- _Task objective_: For the data that follows, return each line unchanged and drop the pictures.

- _Supplied data_:
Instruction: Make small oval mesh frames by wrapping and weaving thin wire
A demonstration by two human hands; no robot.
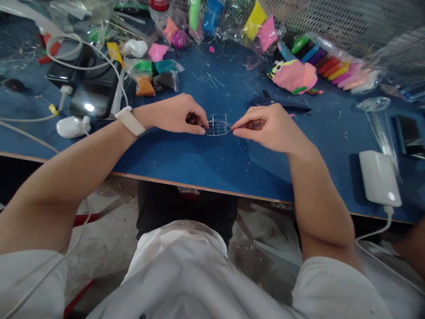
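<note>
Between my hands, just over the blue table, is a small wire frame (218, 127) with a grid of thin silver wires and a raised loop. My left hand (181, 116) pinches its left end between thumb and fingers. At the right end, the thumb and forefinger of my right hand (265, 126) are closed on the wire tip. Dark-handled pliers (282, 104) lie behind my right hand. Farther back sits a pink clay fish (294, 76) with a white eye.
Several clay sticks (332, 66) lie in plastic at the back right. Clay packets (154, 75) and a black phone-like device (94, 95) are at left. A white adapter (380, 177) stands near the right edge. Loose wire pieces (212, 80) are scattered on the blue table (199, 159).
</note>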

- _Final answer_:
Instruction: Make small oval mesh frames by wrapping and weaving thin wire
A demonstration by two human hands; no robot.
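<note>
Between my hands, just over the blue table, is a small wire frame (218, 127) with a grid of thin silver wires and a raised loop. My left hand (181, 116) pinches its left end between thumb and fingers. At the right end, the thumb and forefinger of my right hand (265, 126) are closed on the wire tip. Dark-handled pliers (282, 104) lie behind my right hand. Farther back sits a pink clay fish (294, 76) with a white eye.
Several clay sticks (332, 66) lie in plastic at the back right. Clay packets (154, 75) and a black phone-like device (94, 95) are at left. A white adapter (380, 177) stands near the right edge. Loose wire pieces (212, 80) are scattered on the blue table (199, 159).
</note>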

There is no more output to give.